» Problem details
The answer should be an exact repeat of the stretch of material below from the line containing "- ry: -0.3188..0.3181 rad" through the line containing "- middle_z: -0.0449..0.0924".

» Data
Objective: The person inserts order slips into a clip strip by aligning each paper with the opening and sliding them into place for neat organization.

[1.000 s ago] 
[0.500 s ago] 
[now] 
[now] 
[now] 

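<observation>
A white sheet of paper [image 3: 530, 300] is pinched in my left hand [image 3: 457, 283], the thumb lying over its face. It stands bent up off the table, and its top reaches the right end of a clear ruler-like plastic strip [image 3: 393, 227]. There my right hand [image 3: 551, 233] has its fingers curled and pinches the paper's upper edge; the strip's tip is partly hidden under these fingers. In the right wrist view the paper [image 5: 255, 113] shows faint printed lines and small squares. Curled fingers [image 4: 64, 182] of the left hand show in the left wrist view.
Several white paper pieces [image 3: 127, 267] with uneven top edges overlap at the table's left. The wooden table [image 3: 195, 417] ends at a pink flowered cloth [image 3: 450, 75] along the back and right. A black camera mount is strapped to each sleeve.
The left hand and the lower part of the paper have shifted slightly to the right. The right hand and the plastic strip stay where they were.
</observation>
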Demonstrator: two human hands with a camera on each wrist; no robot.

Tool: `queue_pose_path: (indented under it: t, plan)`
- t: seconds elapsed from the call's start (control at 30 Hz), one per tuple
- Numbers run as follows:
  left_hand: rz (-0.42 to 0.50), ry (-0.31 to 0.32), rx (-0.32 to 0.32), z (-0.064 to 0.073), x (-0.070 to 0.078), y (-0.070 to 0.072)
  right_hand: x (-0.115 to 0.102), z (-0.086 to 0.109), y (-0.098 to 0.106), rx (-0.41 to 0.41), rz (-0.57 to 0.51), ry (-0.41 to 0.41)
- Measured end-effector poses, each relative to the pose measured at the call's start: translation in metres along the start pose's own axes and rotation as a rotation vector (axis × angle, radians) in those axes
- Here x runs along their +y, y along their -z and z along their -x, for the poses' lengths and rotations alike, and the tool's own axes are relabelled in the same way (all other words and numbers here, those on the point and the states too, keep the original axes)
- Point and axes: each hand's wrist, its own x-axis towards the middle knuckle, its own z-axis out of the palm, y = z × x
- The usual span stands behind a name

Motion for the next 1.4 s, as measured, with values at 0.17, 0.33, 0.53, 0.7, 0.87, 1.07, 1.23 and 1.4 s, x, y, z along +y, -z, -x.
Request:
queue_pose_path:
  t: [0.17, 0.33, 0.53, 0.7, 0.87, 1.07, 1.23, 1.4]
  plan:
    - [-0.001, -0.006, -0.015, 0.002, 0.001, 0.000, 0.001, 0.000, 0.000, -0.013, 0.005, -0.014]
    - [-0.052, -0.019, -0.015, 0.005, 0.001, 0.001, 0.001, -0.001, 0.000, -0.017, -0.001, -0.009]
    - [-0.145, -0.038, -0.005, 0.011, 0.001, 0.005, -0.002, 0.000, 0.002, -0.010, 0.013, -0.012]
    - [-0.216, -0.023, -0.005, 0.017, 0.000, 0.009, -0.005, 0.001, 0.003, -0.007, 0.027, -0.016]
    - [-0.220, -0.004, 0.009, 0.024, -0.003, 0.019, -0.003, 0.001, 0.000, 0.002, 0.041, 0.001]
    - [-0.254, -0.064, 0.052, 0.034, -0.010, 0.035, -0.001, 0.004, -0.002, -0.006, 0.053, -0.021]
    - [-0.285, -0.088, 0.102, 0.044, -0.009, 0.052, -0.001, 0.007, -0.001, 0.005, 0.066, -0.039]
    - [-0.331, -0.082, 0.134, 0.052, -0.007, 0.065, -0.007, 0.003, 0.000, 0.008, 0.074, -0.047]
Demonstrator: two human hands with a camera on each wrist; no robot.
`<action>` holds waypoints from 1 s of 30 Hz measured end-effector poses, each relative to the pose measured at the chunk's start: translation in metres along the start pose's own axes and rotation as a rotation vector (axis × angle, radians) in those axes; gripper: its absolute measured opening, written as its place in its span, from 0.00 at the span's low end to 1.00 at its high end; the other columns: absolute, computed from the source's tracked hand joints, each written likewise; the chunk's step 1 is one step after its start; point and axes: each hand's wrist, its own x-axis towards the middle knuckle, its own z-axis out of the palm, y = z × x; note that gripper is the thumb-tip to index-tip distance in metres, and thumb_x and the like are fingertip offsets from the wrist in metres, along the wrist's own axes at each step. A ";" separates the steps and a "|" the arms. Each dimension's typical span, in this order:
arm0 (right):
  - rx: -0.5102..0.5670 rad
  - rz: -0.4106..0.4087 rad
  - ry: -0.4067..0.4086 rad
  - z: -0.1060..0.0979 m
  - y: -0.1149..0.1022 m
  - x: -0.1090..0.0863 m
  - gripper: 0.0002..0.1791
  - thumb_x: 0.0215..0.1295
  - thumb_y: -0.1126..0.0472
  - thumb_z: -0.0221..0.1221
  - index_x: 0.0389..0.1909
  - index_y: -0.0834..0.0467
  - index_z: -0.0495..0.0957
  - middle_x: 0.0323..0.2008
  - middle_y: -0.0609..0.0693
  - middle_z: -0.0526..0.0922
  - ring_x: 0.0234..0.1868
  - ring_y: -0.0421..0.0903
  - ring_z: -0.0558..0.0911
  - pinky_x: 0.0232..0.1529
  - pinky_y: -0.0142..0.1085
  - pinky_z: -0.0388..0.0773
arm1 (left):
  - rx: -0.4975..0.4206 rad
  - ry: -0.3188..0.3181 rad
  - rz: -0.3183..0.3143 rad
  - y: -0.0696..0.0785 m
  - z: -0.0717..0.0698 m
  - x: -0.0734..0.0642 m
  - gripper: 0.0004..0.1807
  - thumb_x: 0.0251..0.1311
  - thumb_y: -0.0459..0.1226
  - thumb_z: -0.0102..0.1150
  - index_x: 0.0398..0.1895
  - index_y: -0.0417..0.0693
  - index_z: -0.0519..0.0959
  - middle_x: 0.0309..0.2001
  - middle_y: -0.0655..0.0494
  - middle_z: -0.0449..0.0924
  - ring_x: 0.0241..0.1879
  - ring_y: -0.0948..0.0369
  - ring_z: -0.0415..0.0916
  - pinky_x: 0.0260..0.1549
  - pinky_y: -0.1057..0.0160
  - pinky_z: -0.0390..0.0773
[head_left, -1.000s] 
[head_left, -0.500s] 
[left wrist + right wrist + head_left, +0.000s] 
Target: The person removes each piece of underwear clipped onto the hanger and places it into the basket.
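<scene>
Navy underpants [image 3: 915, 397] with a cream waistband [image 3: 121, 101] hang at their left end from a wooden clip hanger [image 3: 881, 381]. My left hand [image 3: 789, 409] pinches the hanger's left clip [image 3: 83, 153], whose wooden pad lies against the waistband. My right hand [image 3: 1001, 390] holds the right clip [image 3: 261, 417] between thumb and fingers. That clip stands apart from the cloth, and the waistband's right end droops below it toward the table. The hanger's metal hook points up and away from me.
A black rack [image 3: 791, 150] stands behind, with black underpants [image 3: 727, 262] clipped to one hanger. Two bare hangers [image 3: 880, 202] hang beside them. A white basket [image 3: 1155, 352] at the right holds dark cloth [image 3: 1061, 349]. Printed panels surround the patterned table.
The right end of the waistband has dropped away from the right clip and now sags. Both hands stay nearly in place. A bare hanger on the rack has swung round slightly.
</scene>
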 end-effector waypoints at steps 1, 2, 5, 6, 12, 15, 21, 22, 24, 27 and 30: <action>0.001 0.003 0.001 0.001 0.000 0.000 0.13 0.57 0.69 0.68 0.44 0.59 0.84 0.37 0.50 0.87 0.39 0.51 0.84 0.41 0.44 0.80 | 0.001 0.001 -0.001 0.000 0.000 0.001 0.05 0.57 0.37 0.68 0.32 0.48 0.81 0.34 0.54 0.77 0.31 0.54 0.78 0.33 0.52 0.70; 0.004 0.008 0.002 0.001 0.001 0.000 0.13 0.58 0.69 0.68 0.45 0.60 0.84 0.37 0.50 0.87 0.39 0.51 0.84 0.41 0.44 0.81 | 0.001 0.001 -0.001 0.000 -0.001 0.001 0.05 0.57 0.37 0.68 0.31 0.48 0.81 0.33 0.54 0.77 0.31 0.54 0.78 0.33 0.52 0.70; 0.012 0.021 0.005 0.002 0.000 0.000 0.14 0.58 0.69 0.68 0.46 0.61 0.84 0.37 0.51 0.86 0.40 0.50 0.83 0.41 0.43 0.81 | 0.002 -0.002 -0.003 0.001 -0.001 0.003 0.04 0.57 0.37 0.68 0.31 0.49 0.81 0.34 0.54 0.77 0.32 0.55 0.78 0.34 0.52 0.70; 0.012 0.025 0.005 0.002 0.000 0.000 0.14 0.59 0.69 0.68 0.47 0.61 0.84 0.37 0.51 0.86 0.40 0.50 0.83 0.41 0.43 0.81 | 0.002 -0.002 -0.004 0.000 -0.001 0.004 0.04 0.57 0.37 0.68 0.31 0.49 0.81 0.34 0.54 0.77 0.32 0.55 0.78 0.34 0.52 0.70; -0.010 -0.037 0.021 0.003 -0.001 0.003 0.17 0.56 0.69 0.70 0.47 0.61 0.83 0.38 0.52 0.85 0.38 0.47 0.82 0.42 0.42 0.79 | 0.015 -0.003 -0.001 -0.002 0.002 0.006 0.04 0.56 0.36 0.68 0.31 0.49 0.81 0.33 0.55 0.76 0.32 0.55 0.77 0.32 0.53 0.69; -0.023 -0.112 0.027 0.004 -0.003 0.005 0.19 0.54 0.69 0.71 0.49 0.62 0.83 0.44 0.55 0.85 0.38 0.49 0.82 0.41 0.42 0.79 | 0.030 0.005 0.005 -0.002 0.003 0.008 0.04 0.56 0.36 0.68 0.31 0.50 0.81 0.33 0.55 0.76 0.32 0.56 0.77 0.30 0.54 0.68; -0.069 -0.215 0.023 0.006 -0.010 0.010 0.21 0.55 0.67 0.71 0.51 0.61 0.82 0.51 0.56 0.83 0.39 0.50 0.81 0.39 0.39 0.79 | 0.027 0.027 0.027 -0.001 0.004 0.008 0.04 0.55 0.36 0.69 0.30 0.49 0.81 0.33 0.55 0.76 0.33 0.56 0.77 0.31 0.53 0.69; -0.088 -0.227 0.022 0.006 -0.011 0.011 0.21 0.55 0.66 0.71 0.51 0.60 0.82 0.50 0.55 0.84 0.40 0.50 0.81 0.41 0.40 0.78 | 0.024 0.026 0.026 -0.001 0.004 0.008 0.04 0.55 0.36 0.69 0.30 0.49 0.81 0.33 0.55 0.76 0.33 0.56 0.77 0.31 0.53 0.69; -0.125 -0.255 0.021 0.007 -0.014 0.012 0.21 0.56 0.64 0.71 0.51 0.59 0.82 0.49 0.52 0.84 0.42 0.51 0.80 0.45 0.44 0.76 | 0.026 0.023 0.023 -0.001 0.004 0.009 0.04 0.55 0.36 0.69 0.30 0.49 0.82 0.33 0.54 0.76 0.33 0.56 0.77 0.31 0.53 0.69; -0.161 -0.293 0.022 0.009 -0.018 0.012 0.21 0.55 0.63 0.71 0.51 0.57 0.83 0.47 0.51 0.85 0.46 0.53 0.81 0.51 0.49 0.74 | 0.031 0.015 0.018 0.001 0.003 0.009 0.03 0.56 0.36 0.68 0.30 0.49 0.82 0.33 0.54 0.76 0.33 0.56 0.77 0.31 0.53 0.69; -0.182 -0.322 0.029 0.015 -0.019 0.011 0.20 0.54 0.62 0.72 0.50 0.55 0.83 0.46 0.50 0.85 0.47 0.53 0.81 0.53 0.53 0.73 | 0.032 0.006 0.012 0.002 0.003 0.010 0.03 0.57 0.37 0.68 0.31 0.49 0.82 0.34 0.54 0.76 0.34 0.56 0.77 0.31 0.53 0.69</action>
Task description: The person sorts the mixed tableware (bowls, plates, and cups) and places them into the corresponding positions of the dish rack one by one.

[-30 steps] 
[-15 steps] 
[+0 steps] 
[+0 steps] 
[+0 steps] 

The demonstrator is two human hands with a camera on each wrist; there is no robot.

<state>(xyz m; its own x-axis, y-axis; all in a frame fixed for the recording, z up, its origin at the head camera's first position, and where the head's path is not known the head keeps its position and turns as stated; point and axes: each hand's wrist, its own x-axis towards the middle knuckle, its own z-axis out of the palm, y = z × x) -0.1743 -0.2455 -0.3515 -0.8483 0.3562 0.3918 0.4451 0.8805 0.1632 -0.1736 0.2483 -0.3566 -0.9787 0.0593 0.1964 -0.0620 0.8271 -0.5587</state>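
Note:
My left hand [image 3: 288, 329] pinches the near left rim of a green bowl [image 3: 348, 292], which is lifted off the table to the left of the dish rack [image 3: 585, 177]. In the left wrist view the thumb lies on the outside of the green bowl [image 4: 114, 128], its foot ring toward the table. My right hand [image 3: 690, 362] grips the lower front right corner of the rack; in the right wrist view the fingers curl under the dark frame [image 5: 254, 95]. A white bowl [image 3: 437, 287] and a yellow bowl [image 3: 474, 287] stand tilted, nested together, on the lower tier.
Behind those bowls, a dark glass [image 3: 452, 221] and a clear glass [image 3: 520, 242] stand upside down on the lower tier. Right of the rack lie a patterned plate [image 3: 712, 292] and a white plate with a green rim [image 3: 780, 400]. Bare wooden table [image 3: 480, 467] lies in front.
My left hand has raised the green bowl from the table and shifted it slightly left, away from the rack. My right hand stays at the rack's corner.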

» Answer below
  - ry: -0.3188..0.3181 rad
  - rz: -0.3183..0.3143 rad
  - y: -0.0696..0.0785 m
  - z: -0.0717..0.0698 m
  - x: -0.0734..0.0642 m
  - gripper: 0.0004..0.1807
  - thumb_x: 0.0251..0.1311
  - thumb_y: -0.0459..0.1226
  - thumb_z: -0.0102..0.1150
  - index_x: 0.0398..0.1895
  - index_y: -0.0417..0.0693
  - index_z: -0.0519..0.0959
  - middle_x: 0.0309..0.2001
  - middle_y: -0.0655..0.0494
  - middle_z: -0.0449..0.0924

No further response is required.